Applicable Across Your Existing Client Base
Fuel retail clients with forecourt contamination, industrial infrastructure clients with tank and separator issues, utility clients with contaminated land, and insurance-led remediation work all represent immediate application opportunities that sit within Adler and Allan's existing relationships without requiring new market development.
No New Equipment Required
The RAD Microbes formulation is applied directly into the material being treated. For most applications, no specialist equipment beyond standard site preparation is needed. The treatment integrates into existing depot and site operations from the outset.
The Pilot Programme
We would like to propose identifying a project or site within Adler and Allan's current operational portfolio that represents a clear candidate for biological treatment, and let RAD Microbes develop a pilot programme around it.
The pilot is designed to demonstrate performance under real conditions on an Adler and Allan project, generating before and after TPH data validated to the same laboratory standard used in the case studies in this document, with full transparency of methodology and results.
One project.

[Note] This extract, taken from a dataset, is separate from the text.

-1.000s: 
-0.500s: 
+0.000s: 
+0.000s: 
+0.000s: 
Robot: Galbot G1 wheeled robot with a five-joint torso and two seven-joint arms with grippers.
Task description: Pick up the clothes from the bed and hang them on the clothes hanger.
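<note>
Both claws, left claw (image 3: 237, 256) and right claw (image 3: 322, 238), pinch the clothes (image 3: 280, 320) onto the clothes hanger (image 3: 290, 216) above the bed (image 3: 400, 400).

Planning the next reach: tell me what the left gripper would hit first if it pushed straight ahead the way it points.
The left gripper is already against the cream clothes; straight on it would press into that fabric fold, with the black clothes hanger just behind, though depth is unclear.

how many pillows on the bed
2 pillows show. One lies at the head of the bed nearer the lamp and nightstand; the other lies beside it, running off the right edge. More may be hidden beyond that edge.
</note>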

Full transparency. The results speak for themselves.
The case studies in this document are from real commercial operations with documented before and after measurements. A pilot programme on an Adler and Allan project would add a UK-based example to that evidence base and establish, under UK conditions on UK contamination against UK regulatory standards, what RAD Microbes biological treatment delivers. That is the starting point we are proposing.
Starting the Conversation
The purpose of this document is to open a conversation. We are proposing an initial meeting or call to walk through RAD Microbes' molecular diagnostics capability in practical terms, discuss which contamination challenges within Adler and Allan's current operations are the strongest candidates for a pilot programme, and agree a starting point.
The only question at this stage is whether a biological treatment capability that has produced the results documented in this proposal is worth a conversation about how it could work alongside what Adler and Allan already do.